TASK DIRECTIONS → What follows is a listing; give it again exactly, in its entirety.

━━ INFORMATION PROVIDED ━━

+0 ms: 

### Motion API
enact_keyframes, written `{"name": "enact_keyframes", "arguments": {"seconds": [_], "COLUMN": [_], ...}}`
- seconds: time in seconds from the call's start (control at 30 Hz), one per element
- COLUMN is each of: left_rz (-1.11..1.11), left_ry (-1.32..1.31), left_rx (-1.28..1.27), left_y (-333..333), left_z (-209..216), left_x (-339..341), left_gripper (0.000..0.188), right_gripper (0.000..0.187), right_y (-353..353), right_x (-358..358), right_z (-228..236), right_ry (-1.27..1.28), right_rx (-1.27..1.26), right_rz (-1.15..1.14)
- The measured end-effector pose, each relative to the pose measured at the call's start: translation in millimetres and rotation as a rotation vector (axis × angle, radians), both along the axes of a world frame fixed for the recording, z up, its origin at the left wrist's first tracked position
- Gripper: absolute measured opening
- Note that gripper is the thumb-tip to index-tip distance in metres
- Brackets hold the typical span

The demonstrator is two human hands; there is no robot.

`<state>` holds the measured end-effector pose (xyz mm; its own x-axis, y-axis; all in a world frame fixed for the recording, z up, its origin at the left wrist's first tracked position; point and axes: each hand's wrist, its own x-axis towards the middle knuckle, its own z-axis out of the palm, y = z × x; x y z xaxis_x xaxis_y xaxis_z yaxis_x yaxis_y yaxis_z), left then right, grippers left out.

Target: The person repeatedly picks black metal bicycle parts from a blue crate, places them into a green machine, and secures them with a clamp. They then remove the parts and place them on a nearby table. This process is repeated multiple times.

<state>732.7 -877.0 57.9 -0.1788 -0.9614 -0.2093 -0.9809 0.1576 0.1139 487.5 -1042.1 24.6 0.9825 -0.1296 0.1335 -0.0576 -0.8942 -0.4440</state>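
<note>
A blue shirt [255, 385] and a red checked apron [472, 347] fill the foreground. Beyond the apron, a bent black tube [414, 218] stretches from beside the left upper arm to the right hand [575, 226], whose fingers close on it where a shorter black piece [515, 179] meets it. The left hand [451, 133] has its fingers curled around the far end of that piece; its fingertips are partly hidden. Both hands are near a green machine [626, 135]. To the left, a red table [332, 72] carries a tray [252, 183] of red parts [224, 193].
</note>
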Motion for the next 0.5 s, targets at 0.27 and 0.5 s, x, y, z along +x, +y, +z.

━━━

TASK ANSWER →
+0 ms: 

### Motion API
enact_keyframes, written `{"name": "enact_keyframes", "arguments": {"seconds": [_], "COLUMN": [_], ...}}`
- seconds: time in seconds from the call's start (control at 30 Hz), one per element
- COLUMN is each of: left_rz (-1.11..1.11), left_ry (-1.32..1.31), left_rx (-1.28..1.27), left_y (-333..333), left_z (-209..216), left_x (-339..341), left_gripper (0.000..0.188), right_gripper (0.000..0.187), right_y (-353..353), right_x (-358..358), right_z (-228..236), right_ry (-1.27..1.28), right_rx (-1.27..1.26), right_rz (-1.15..1.14)
- The measured end-effector pose, each relative to the pose measured at the call's start: translation in millimetres and rotation as a rotation vector (axis × angle, radians), both along the axes of a world frame fixed for the recording, z up, its origin at the left wrist's first tracked position
- Gripper: absolute measured opening
- Note that gripper is the thumb-tip to index-tip distance in metres
- Brackets hold the typical span

The demonstrator is two human hands; there is no robot.

`<state>` holds the measured end-effector pose (xyz mm; its own x-axis, y-axis; all in a world frame fixed for the recording, z up, its origin at the left wrist's first tracked position; point and axes: each hand's wrist, its own x-axis towards the middle knuckle, its own z-axis out of the palm, y = z × x; x y z xaxis_x xaxis_y xaxis_z yaxis_x yaxis_y yaxis_z), left then right, grippers left out.

Target: The person repeatedly picks black metal bicycle parts from a blue crate, places them into a green machine, and secures them with a clamp. They then remove the parts and place them on a nearby table. This process is repeated multiple times.

<state>732.7 -877.0 57.9 -0.1788 -0.9614 -0.2093 -0.9809 0.1576 0.1139 487.5 -1042.1 24.6 0.9825 -0.1296 0.1335 -0.0576 -0.8942 -0.4440</state>
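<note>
A blue shirt [255, 385] and a red checked apron [472, 347] fill the foreground. Beyond the apron, a bent black tube [414, 218] stretches from beside the left upper arm to the right hand [575, 226], whose fingers close on it where a shorter black piece [515, 179] meets it. The left hand [451, 133] has its fingers curled around the far end of that piece; its fingertips are partly hidden. Both hands are near a green machine [626, 135]. To the left, a red table [332, 72] carries a tray [252, 183] of red parts [224, 193].
</note>
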Motion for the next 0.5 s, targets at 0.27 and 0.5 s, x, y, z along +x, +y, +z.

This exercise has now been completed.